Wanneer de lidstaten deze bepalingen aannemen, wordt in die bepalingen naar de onderhavige richtlijn verwezen of wordt hiernaar verwezen bij de officiële bekendmaking van die bepalingen. De regels voor deze verwijzing worden vastgesteld door de lidstaten.

Bovendien delen zij de Commissie mee met welke nationale autoriteiten contact dient te worden gelegd voor de tenuitvoerlegging van deze richtlijn.

2. De lidstaten delen de Commissie uiterlijk 25 januari 2002 de tekst van de bepalingen van intern recht mede die zij op het door deze richtlijn bestreken gebied vaststellen.

3. Aan de hand van de door de lidstaten verstrekte informatie stelt de Commissie binnen zes jaar na de inwerkingtreding van deze richtlijn een verslag op voor het Europees Parlement, de Raad en het Economische en Sociaal Comité.

In het verslag wordt de toepassing van de richtlijn behandeld en worden eventueel noodzakelijk gebleken wijzigingen voorgesteld.

Artikel 11

Deze richtlijn treedt in werking op de dag van haar bekendmaking in het Publicatieblad van de Europese Gemeenschappen.

Artikel 12

Deze richtlijn is gericht tot de lidstaten.

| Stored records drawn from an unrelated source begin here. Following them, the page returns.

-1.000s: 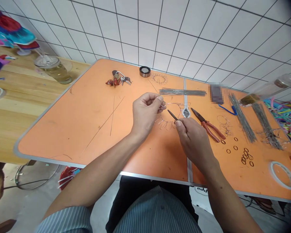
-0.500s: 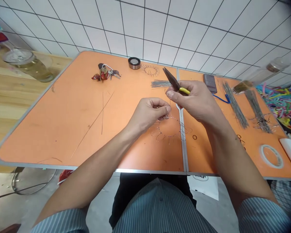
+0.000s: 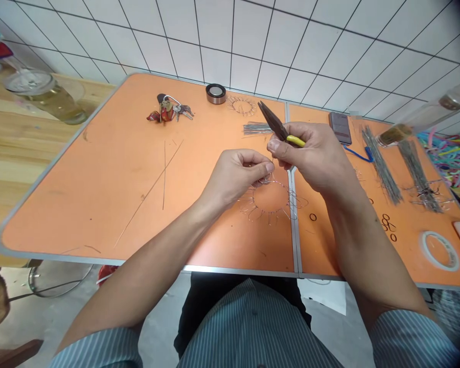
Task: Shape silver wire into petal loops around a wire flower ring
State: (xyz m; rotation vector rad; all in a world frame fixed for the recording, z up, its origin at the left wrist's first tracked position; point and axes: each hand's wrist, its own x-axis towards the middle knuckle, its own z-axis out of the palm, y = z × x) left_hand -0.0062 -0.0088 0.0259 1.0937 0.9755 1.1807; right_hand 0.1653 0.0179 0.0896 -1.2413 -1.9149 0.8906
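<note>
I still have the left hand [image 3: 239, 176] pinching the looped wire ring [image 3: 269, 211] at its far edge, above the desk [image 3: 214, 245]. My right hand [image 3: 316, 156], low beside the ring a second ago, is now raised, wrapped around the pliers [image 3: 273, 120], their nose overlapping the wire bundle [image 3: 255, 128].

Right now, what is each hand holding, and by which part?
The left hand pinches the wire ring at its far edge; the right hand grips the pliers near the joint.

Bright light, sheen on tabletop [image 3: 226, 250], dark right corners
</note>
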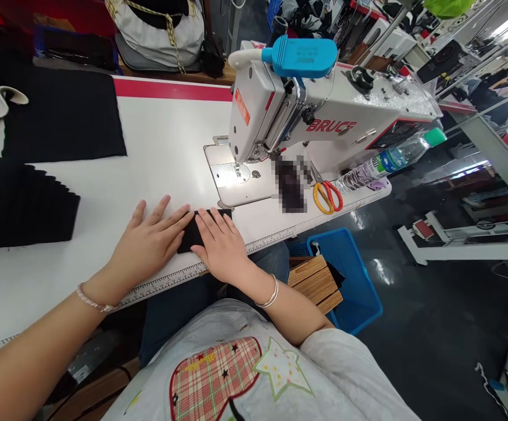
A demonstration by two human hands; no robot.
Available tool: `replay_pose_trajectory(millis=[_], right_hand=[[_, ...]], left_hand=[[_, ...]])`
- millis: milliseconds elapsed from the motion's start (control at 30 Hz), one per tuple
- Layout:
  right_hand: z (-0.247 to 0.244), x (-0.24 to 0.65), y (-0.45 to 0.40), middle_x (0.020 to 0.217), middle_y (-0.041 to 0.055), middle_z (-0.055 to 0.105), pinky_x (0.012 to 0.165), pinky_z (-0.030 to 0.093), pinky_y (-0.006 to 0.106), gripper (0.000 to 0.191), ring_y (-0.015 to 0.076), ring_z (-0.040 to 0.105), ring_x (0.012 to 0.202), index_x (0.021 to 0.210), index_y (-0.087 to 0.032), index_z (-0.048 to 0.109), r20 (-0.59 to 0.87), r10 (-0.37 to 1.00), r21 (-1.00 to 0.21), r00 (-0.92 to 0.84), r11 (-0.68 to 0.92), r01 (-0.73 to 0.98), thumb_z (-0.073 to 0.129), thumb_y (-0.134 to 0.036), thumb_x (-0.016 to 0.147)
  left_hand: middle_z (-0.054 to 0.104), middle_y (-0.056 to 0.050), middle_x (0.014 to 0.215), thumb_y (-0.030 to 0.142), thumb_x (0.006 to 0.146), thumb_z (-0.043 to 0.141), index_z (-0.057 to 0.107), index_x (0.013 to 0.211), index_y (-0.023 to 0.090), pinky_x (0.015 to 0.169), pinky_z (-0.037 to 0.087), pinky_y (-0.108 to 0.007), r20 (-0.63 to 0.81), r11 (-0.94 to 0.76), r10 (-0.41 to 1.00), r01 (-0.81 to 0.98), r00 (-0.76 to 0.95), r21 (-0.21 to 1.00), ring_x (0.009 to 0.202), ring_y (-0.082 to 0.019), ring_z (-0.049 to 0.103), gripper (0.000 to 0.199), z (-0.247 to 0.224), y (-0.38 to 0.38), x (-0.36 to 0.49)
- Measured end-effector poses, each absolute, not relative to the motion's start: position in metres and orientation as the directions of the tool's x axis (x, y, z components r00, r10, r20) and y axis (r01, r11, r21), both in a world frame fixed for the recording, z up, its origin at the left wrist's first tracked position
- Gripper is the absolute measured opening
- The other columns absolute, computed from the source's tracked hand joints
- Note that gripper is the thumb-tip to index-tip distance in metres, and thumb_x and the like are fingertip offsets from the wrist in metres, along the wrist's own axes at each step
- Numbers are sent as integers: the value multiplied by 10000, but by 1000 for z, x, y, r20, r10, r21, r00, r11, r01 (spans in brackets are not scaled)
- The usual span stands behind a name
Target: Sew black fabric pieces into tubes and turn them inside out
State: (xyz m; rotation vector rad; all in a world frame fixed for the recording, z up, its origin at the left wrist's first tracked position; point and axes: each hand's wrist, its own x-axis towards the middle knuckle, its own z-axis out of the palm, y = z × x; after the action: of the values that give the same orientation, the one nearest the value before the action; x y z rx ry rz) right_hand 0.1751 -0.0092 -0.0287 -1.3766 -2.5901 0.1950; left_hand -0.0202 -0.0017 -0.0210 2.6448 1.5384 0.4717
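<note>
A small black piece of fabric (pixel 191 235) lies flat on the white sewing table (pixel 157 140), close to its ruler-marked front edge. My left hand (pixel 151 240) rests on the left part of the fabric, fingers stretched out and spread. Over the right part lies my right hand (pixel 222 241), palm down with its fingers extended. Both hands partly cover the piece, so its full outline is hidden. Just beyond them stands the white sewing machine (pixel 332 111), its needle plate (pixel 231 175) behind and to the right of my fingers.
Stacked black fabric pieces (pixel 21 202) and a larger black cloth (pixel 63 114) lie at the left. Scissors with orange and red handles (pixel 327 196) and a water bottle (pixel 387 161) are beside the machine. A blue basket (pixel 359 286) stands below, right of the table.
</note>
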Motion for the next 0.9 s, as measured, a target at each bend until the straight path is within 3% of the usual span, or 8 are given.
replay_pose_trajectory(millis=[133, 267, 467, 600, 767, 900], right_hand=[[-29, 175, -9, 1592, 93, 298, 1216, 210, 443, 593, 269, 229, 1479, 1484, -76, 353, 109, 831, -211, -546, 556, 804, 310, -440, 1018], [-29, 174, -9, 1591, 94, 299, 1215, 210, 444, 592, 268, 231, 1478, 1483, -77, 356, 113, 831, -208, -544, 556, 805, 306, -441, 1019], [-31, 175, -10, 1591, 98, 298, 1217, 208, 438, 597, 271, 236, 1478, 1480, -67, 356, 123, 829, -208, -546, 559, 802, 305, -444, 1020], [-29, 175, -9, 1586, 106, 306, 1212, 223, 447, 592, 271, 248, 1473, 1476, -68, 365, 118, 831, -218, -544, 556, 802, 324, -439, 1016], [-29, 174, -9, 1584, 110, 309, 1212, 227, 443, 591, 272, 252, 1471, 1472, -62, 371, 131, 829, -220, -544, 559, 799, 321, -436, 1018], [-32, 175, -10, 1579, 113, 322, 1208, 228, 440, 590, 279, 260, 1466, 1465, -59, 382, 165, 821, -213, -547, 571, 793, 318, -439, 1019]], left_hand=[[615, -27, 1349, 317, 996, 405, 616, 1264, 229, 1163, 296, -574, 242, -530, 838, 836, 490, 141, 1422, -306, 368, 352, -22, -3, -31], [667, -38, 1278, 312, 989, 428, 637, 1228, 228, 1146, 355, -506, 296, -569, 810, 801, 506, 189, 1421, -280, 376, 328, -28, -1, -34], [652, -35, 1300, 326, 990, 415, 622, 1266, 210, 1166, 306, -544, 241, -513, 851, 839, 467, 182, 1439, -313, 333, 363, -28, -5, -31], [696, -50, 1222, 290, 979, 429, 678, 1157, 220, 1098, 365, -547, 283, -497, 850, 855, 445, 148, 1345, -322, 478, 314, -24, -8, -28], [736, -50, 1132, 228, 947, 466, 714, 1012, 244, 1032, 424, -468, 339, -545, 816, 819, 469, 180, 1206, -261, 611, 256, -22, -10, -26], [751, -77, 1077, 211, 924, 504, 714, 983, 196, 1064, 402, -467, 403, -575, 769, 813, 497, 95, 1116, -272, 661, 218, -21, -12, -21]])
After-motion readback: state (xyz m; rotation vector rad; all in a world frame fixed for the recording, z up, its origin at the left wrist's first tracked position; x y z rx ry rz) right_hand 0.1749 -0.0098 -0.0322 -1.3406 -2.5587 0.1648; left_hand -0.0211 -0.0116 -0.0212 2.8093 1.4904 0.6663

Gedaan te Luxemburg, 29 juni 1998.

Voor de Raad

De Voorzitter

R. COOK

(1) PB C 5 van 9. 1. 1998, blz. 4.

(2) PB C 152 van 18. 5. 1998.

(3) PB C 157 van 25. 5. 1998, blz. 26.

(4) PB L 149 van 5. 7. 1971, blz. 2. Verordening laatstelijk gewijzigd bij Verordening (EG) nr. 1223/98 (PB L 168 van 13. 6. 1998, blz. 1).

(5) PB L 74 van 27. 3. 1972, blz. 1. Verordening laatstelijk gewijzigd bij Verordening (EG) nr. 1223/98 (PB L 168 van 13. 6. 1998, blz. 1).

(6) PB L 245 van 26. 8. 1992, blz. 49.